Bold in execution, the film is a technical showpiece that succeeds on just about every level. Birdman is a fascinating behind-the-scenes look into Hollywood, and the psyche of an actor. It’s also a satire on the film industry. While there have been many Hollywood satires – Robert Altman’s The Player is my personal favourite; Ed Wood and Barton Fink are also great lampoons – nothing quite like Birdman has ever made it to our screens before.
At the centre of it all is Michael Keaton, playing the role Riggan Thompson, a washed-up actor known to most people for playing a superhero character previously in a blockbuster movie. Now, however, he struggles to stay relevant and looks to write, direct and star in a theatre adaptation of Raymond Carver’s play, What We Talk About, When We Talk About Love?
Inarritu is known for providing us with endless downers and depressing, gritty melodramas like Amores Perros, 21 Grams, Babel, Biutiful. And then he gives us something like Birdman, which is the complete anti-thesis of his previous films. His kinetic and dynamic direction is what guides the movie. He has directed the film with such precision and energy that it boggles the mind. His willingness to take risks is truly impressive.
With endless tracking shots and close-ups, it’s directed and edited so beautifully well that it feels like it’s filmed in one long take. It’s great that the Academy decided to award Inarritu with Oscars for both writing and directing because he truly deserved them both. Emmaneul Lubezki’s wonderful cinematography gives the film its visual splendour with vivid, eye-popping imagery.
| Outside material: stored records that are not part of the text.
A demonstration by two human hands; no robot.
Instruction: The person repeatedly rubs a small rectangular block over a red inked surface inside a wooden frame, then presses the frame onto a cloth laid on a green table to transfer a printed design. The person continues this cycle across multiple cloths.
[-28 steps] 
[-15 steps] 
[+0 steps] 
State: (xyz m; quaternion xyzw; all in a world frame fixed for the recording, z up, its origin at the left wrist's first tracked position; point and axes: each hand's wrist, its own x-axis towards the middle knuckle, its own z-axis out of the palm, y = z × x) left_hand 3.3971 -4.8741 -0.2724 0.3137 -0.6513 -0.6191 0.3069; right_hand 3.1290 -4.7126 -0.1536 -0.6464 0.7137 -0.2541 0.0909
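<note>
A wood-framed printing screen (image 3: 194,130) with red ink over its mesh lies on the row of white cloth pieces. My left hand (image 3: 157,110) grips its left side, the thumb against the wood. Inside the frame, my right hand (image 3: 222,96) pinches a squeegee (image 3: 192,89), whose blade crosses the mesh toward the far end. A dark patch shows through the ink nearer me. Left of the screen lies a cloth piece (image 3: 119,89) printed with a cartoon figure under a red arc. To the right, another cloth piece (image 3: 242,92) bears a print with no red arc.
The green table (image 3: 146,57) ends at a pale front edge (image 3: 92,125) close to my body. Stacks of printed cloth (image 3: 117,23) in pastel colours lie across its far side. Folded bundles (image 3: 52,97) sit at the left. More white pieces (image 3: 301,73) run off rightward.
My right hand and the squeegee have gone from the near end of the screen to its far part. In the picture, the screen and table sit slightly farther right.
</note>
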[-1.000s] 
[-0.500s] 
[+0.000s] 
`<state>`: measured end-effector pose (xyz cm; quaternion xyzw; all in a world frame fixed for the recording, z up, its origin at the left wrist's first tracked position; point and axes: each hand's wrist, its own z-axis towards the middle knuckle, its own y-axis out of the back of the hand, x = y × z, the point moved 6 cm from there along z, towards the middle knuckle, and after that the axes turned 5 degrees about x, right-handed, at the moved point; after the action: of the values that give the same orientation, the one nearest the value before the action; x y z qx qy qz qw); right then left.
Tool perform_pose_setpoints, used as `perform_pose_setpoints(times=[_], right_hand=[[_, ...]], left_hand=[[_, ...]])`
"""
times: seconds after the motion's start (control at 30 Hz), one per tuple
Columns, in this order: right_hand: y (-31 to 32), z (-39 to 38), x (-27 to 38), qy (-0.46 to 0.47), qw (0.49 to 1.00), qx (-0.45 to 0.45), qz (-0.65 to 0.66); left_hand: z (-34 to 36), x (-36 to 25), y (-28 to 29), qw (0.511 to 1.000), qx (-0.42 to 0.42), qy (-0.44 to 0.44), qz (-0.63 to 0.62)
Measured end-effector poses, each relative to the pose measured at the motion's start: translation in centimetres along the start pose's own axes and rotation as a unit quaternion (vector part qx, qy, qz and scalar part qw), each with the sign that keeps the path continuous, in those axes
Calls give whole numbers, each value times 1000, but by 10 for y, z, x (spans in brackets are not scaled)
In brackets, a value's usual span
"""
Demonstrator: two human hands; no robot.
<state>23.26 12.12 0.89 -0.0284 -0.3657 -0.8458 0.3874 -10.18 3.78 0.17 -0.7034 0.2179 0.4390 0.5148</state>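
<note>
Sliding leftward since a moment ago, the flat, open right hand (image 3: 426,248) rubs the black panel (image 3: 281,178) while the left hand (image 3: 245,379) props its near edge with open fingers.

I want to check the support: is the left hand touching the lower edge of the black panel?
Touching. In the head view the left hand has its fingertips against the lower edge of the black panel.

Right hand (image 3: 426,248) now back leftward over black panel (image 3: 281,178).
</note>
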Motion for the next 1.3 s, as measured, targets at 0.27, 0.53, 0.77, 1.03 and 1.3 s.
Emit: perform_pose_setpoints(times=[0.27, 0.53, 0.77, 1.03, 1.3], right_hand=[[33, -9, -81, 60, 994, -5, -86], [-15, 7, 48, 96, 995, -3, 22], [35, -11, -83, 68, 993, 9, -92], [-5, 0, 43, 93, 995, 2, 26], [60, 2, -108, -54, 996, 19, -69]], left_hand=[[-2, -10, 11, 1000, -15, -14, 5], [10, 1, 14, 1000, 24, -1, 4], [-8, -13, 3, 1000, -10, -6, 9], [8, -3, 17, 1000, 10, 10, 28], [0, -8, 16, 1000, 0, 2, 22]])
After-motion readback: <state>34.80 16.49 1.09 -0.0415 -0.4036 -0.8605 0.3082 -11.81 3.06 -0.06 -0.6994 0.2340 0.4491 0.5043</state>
Michael Keaton’s tour-de-force comeback performance is truly the highlight of the show; this movie is to him what Pulp Fiction was to John Travolta and what The Wrestler was to Mickey Rourke. Sadly, however, he was passed over for the Oscar award, which, in my opinion, is a great injustice. Keaton’s performance is complete in every way; his portrayal of a struggling artist begging for relevance is truly wonderful to watch. What’s great is that Keaton’s character, Riggan, seems to be loosely based on himself as Keaton too was known for playing Batman in the Tim Burton movie and has since then been downgraded to smaller, supporting roles.
The supporting cast clicks perfectly as well.
Edward Norton chews up the scenery in his show-stealing turn as Riggan’s cynical co-star Mike Shiner. Norton plays a character that is amazing onstage but is a constantly antagonising force behind-the-scenes. I have been a huge fan of Norton ever since I saw Fight Club and this is probably his best performance since American History X.
Emma Stone also turns up a career-best performance playing Riggan’s daughter, who has just gotten out of rehab and is swept up in between everything that is going on.
The writing too is impeccable and the screenplay written by Inarritu, Armando Bo, Nicholas Giacobone and Alexander Dinearis is brilliant as it’s filled with cracking dialogues and dark comedy. The characters are wonderfully envisioned. Antonio Sanchez’s excellent drum score beats non-stop and is the heart and soul of the film.
Birdman is a work of art, yes, but it’s also the philosophical questions it asks that makes it not only a great film but a great experience. Riggan’s arrogance forces us to confront the arrogance within ourselves. It forces us to come to terms with our own shortcomings.
The film is very self-referential, which makes it relevant to our time. The constant references to superhero movies and social media are an indication of this. The film’s dissection of actors, critics and audiences makes for some great, biting satire. The plot is somewhat ambiguous as well and makes you question abstract concepts like reality and existence, which is quite beautiful.
This movie is an intoxicating ride that grips the viewer from start to finish and I do believe that 10 years from now people will view it as a classic masterpiece of this decade.
So do yourself a favour, and go watch this phenomenal film if you haven’t seen it yet.